**REQUIREMENT**
Would you write out the listing verbatim and skip every picture in it?

━━━ INFORMATION SHOWN

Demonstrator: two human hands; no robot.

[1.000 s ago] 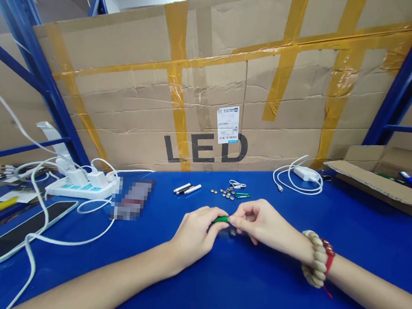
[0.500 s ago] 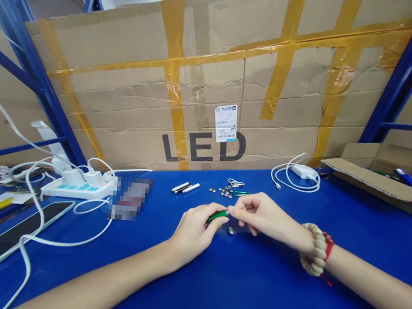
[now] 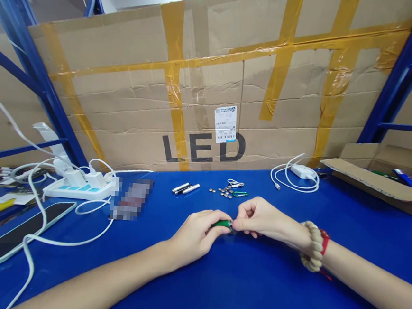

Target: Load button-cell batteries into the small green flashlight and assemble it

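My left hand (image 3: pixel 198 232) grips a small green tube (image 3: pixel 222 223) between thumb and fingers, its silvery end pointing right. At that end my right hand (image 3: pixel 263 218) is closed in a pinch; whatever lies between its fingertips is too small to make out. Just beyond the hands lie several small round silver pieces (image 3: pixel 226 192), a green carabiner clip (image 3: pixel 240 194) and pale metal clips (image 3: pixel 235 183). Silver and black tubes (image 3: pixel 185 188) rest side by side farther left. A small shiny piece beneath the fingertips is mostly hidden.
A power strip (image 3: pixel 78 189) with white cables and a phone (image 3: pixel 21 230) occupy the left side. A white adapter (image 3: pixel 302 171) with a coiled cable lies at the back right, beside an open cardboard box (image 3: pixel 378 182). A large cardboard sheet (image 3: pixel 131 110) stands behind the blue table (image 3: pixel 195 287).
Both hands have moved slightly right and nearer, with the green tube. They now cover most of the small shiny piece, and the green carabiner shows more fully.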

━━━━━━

**ANSWER SPACE**
Demonstrator: two human hands; no robot.

[1.000 s ago] 
[0.500 s ago] 
[now] 

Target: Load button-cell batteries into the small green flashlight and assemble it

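My left hand (image 3: pixel 198 232) grips a small green tube (image 3: pixel 222 223) between thumb and fingers, its silvery end pointing right. At that end my right hand (image 3: pixel 263 218) is closed in a pinch; whatever lies between its fingertips is too small to make out. Just beyond the hands lie several small round silver pieces (image 3: pixel 226 192), a green carabiner clip (image 3: pixel 240 194) and pale metal clips (image 3: pixel 235 183). Silver and black tubes (image 3: pixel 185 188) rest side by side farther left. A small shiny piece beneath the fingertips is mostly hidden.
A power strip (image 3: pixel 78 189) with white cables and a phone (image 3: pixel 21 230) occupy the left side. A white adapter (image 3: pixel 302 171) with a coiled cable lies at the back right, beside an open cardboard box (image 3: pixel 378 182). A large cardboard sheet (image 3: pixel 131 110) stands behind the blue table (image 3: pixel 195 287).
Both hands have moved slightly right and nearer, with the green tube. They now cover most of the small shiny piece, and the green carabiner shows more fully.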

No additional lines are needed for this answer.